I Talk show come molte altre trasmissioni TV, sono state inventate negli USA. Nel 1950 iniziò “The Tonight Show” un programma locale di New York chiamato Broadway Open House. Il format più diffuso deriva invece dal programma presentato da Steve Allen a New York e che andò in onda per la prima volta nel 1953 sull’ emittente ora chiamata WNBC-TV. Nel 1976, la RAI mandò in onda il primo Talk Show “Bontà loro – Incontri con i contemporanei”, condotto da Maurizio Costanzo, nato da un’idea di Angelo Guglielmi. La prima puntata andò in onda, dallo Studio 11 della Rai, in via Teulada, a Roma, alle 22,40 per una ora, da lunedì 18 ottobre1976 subito dopo il tradizionale appuntamento con Lunedì Film .
La scenografia era essenziale: una finestra, un orologio a cucù, tre poltrone, color aragosta e lo sgabello in metallo del conduttore. Altra caratteristica della trasmissione era rendere la telecamera da oggetto inanimato, a soggetto attivo della trasmissione, coinvolgendo il primo cameramen Forconi, nel linguaggio del programma. Lo scopo della trasmissione era mostrare i personaggi pubblici e potenti (esempio: Giulio Andreotti) o gente famosa, come persone normali, mettendoli insieme, “casalinga di Voghera”, o al “Contadino Lucano”. In una delle tre poltrone, infatti, era seduta una persona comune, il vicino della porta accanto, con il potente o il famoso di turno, un modo di rappresentare la realtà. Non c’era la musica, non c’erano grandiose scenografie né regie complicate parole solo parole. Il bravo conduttore faceva credere al pubblico, che parlare in “modo domestico” era il linguaggio del “buon senso”, per risolvere i problemi, una sorta di confessionale pubblico.

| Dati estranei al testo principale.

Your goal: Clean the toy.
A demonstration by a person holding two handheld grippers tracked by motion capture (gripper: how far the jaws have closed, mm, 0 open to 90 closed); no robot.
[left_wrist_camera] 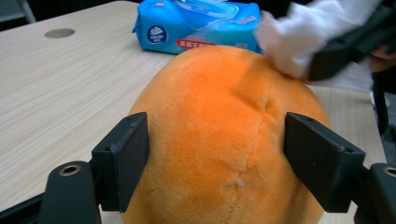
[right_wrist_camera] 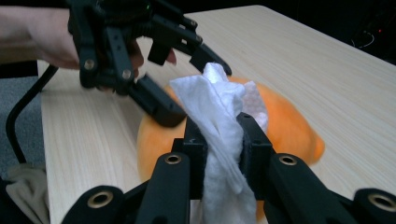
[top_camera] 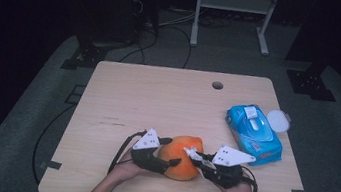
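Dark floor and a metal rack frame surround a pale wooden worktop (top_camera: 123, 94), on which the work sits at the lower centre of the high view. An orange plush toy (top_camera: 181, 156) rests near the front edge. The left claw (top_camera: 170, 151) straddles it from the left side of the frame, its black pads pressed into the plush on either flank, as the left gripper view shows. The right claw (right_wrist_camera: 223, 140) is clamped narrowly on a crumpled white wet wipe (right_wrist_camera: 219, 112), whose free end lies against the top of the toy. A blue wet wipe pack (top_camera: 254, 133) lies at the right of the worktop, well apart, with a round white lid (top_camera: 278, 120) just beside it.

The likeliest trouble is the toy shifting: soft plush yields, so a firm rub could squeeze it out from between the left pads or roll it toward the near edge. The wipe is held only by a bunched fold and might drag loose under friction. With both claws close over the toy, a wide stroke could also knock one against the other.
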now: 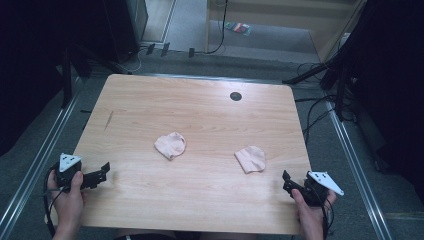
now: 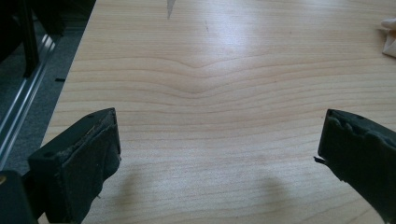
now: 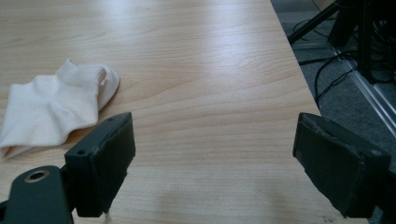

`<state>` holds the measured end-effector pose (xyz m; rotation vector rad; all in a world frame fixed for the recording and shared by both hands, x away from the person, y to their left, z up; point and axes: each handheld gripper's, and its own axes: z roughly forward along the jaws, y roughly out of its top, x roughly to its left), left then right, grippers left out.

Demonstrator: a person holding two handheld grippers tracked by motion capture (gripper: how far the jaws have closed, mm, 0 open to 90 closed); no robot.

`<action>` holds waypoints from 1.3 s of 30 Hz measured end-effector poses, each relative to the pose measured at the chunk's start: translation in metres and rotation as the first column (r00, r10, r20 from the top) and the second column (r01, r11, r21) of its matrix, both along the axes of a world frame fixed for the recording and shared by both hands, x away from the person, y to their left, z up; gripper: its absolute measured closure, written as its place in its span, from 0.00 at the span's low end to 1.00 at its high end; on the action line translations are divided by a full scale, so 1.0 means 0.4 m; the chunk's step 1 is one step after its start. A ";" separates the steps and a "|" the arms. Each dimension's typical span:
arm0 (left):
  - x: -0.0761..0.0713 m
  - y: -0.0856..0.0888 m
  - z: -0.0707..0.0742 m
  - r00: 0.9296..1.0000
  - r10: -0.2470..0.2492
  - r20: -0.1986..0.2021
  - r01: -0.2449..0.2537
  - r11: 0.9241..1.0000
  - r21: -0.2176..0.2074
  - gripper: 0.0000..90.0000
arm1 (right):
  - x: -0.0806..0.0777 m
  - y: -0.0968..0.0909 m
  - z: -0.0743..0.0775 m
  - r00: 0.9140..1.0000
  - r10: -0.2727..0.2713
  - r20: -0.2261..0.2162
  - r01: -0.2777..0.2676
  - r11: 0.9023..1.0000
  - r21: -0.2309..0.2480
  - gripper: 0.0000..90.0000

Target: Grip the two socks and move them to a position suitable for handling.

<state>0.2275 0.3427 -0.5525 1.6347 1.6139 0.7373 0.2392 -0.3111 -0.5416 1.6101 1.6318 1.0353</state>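
Two small pale socks lie apart on the wooden table (image 1: 200, 115): one sock (image 1: 170, 145) near the middle, the other sock (image 1: 250, 159) to its right. My left gripper (image 1: 102, 172) rests at the table's front left edge, open with nothing between its jaws. In the left gripper view the left gripper (image 2: 219, 149) faces bare wood, with a corner of a sock (image 2: 388, 39) at the far right. My right gripper (image 1: 289, 181) sits at the front right edge, open and empty. In the right gripper view the right gripper (image 3: 212, 163) has the right sock (image 3: 53, 107) ahead to its left.
A dark round hole (image 1: 235, 96) marks the table's far side. Cables (image 1: 320, 110), black stands and metal floor rails (image 1: 40, 160) surround the table. The right table edge (image 3: 299, 79) drops to grey floor.
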 end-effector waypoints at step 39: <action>0.002 0.010 -0.001 1.000 0.004 -0.004 -0.004 0.999 -0.045 0.00 | 0.087 0.262 0.116 0.980 0.200 -0.018 -0.201 0.975 -0.098 0.51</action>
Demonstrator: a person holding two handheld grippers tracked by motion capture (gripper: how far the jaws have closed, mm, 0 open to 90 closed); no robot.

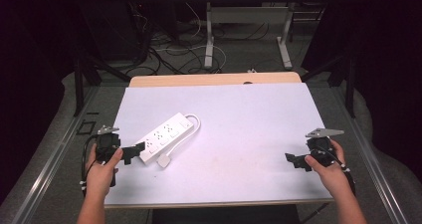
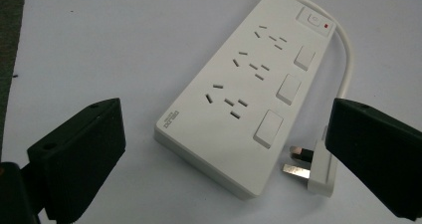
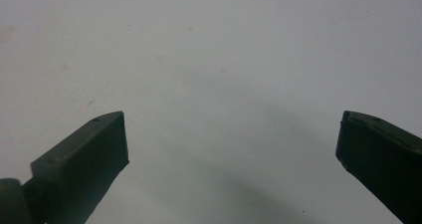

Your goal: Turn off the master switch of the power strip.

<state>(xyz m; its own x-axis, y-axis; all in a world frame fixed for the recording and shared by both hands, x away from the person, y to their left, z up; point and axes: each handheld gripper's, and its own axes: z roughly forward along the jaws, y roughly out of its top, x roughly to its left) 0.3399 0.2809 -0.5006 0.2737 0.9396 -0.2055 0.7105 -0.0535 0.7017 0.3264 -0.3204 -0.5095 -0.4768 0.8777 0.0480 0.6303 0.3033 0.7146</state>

Maurizio Costanzo nel 1979, quando scoppia lo scandalo della P2, ammette pubblicamente l’appartenenza alla loggia Massonica di Licio Gelli. Lascia la RAI e approda a Retequattro, di proprietà di Silvio Berlusconi (anche lui inscritto alla loggia massonica P2) e dal 1982 fino al 2009 realizza 4391 puntate, per venticinque anni diventando Il Talk – show più longevo della televisione Italiana. “ Il Maurizio Costanzo Show” ideato e condotto da Maurizio Costanzo è un pezzo della storia della televisione italiana, un programma inizialmente itinerante nei vari teatri Italiani, trovando infine definitiva collocazione al Teatro Parioli di Roma andando in onda tutte le sere in seconda serata.
La TV con le varie piazze d’Italia cerca una nuova giovinezza. Il pubblico non segue più i Talk Show, non interessano i vari lavoratori che per portare all’attenzione della loro vertenza fanno atti molto spettacolari. Il web, Internet, non è la causa dello scarso interesse del pubblico per questo genere, poiché la televisione è ancora il mezzo più diffuso per la comunicazione verso gli italiani.
I contenuti multimediali, pensati dagli autori, troveranno una nuova e diversa forma di comunicazione, con una considerazione le immagini sono più efficaci delle parole per la loro sintesi espressiva e creativa.